Mika, el arte de la canción para sonreír
El artista de ‘Live your life’ pone a bailar a La Riviera con su pop felicísimo
Es probable que Michael Holbrook Penniman pisara anoche La Riviera con la manifiesta intención de sacarse una espinita. En el mismo lugar y a la misma hora, solo que siete meses atrás, Mika había atacado Relax (Take it easy) con gesto descompuesto y la mano aferrada a la garganta. Cualquier otro artista habría optado por suspender, pero el británico de origen libanés tiró de pundonor aquel viernes cenizo para terminar un recital afónico y casi suicida. Ayer se desquitó.
Mika alardeó de cuatro octavas de tesitura, tocó el piano como si fuera igual de sencillo que pasar la mopa, brincó con la gracilidad de un voluntario olímpico y hasta tiró de castellano para advertir: “Estoy caliente esta noche”. Ejerció como hombre espectáculo, sedujo hasta a las palmeras y, de tan envalentonado, se anotó un logro histórico: un concierto a orillas del Manzanares que sonaba bien.
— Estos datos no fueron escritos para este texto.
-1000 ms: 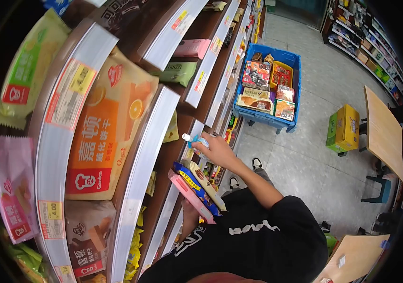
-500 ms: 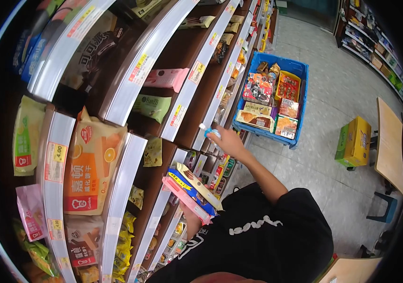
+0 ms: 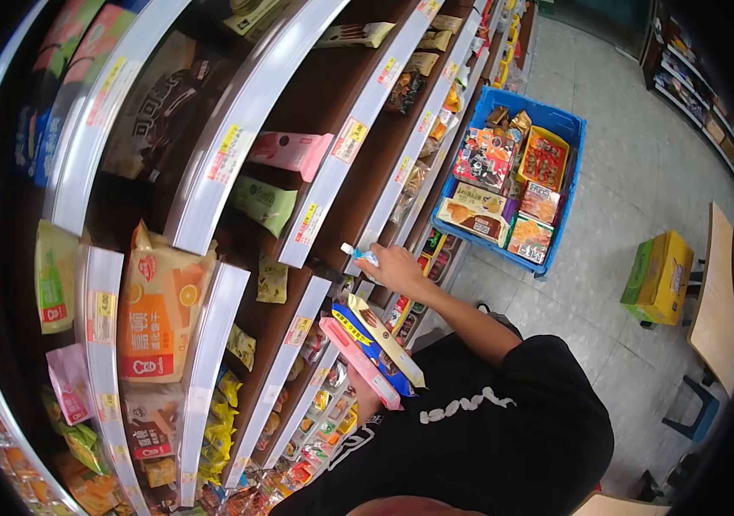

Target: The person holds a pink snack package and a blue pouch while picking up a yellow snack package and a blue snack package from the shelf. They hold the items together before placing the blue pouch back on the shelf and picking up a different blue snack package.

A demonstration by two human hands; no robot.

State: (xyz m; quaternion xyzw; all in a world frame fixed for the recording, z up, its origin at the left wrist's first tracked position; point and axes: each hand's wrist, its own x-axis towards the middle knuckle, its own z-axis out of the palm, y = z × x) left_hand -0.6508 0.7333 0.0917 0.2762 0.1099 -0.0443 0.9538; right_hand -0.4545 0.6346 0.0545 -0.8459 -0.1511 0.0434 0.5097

El autor de Grace Kelly hace de la vida una fiesta y se ha propuesto disfrutarla hasta el último sorbo. Es una opción no ya lícita, sino valiente, a la vista de cómo está todo. Él ha conocido la intolerancia, la discriminación y demás inmundicias, pero ha preferido instalarse en una especie de verano perenne, en un solsticio de año completo. Y para conseguirlo se precisa no ya de talante, sino de talento. Sus canciones equivalen a inyectables de energía en vena. Son redondas, pletóricas, vigorizantes y, en su género, impecables. Irreprochables. Perfectas.
Así lo supieron apreciar tirios y troyanos, los invitados de la telefónica patrocinadora y los pobladores de una zona VIP en la que había más famoseo que en una edición especial del Teleprograma (sí, esto último ha sonado viejuno). Es difícil no sucumbir a los encantos de Blue eyes, Billy Brown, Grace Kelly (la apoteosis misma del falsete), Celebrate o Rain (la apoteosis misma del falsete, bis). Y resulta casi imposible no comulgar con The origin of love, uno de los mejores resúmenes del amor como adicción. Una dolencia contra la que no existe pastilla, terapia ni, en palabras de nuestra añorada Amy, rehabilitación factible.
Puede que defender a Mika equivalga a una salida del armario o un placer culpable. No resulta moderno ni sofisticado, ni garantiza una lluvia de seguidores en Twitter. Pero el entusiasmo que transmite ese muchacho larguirucho, pintón desde el bombín a las zapatillas con purpurina, es un tesoro difícil de cuestionar. Y legítimo. Como si fuera incompatible escuchar a Wilco y a la ELO, a The National y a los Bee Gees primigenios, a Rufus Wainwright y Rufus Wainwright (este computa en las dos categorías). Como si no hubiera tiempo para todo. Bueno, claro que no lo hay, pero Mika es de los que se merece un ratito. Igual que George Michael, al que remeda en Popular. O que el Elton John de la primera mitad de los setenta, otro con el que no se gana pedigrí. Pero escuchen Tumbleweed connection y luego hablamos.
La fiesta derivó en la lluvia de globos gigantes de Celebrate: para ponernos trascendentes ya habrá mejores ocasiones. En el brinco colectivo de Love today. En el brindis cervecero de Live your life, enésimo canto a la vida radiante y el buen rollo. Y en la copiosa lluvia de confeti durante We are golden, único bis de la velada. No era para menos, desde luego. Y que no se entere Ana Mato.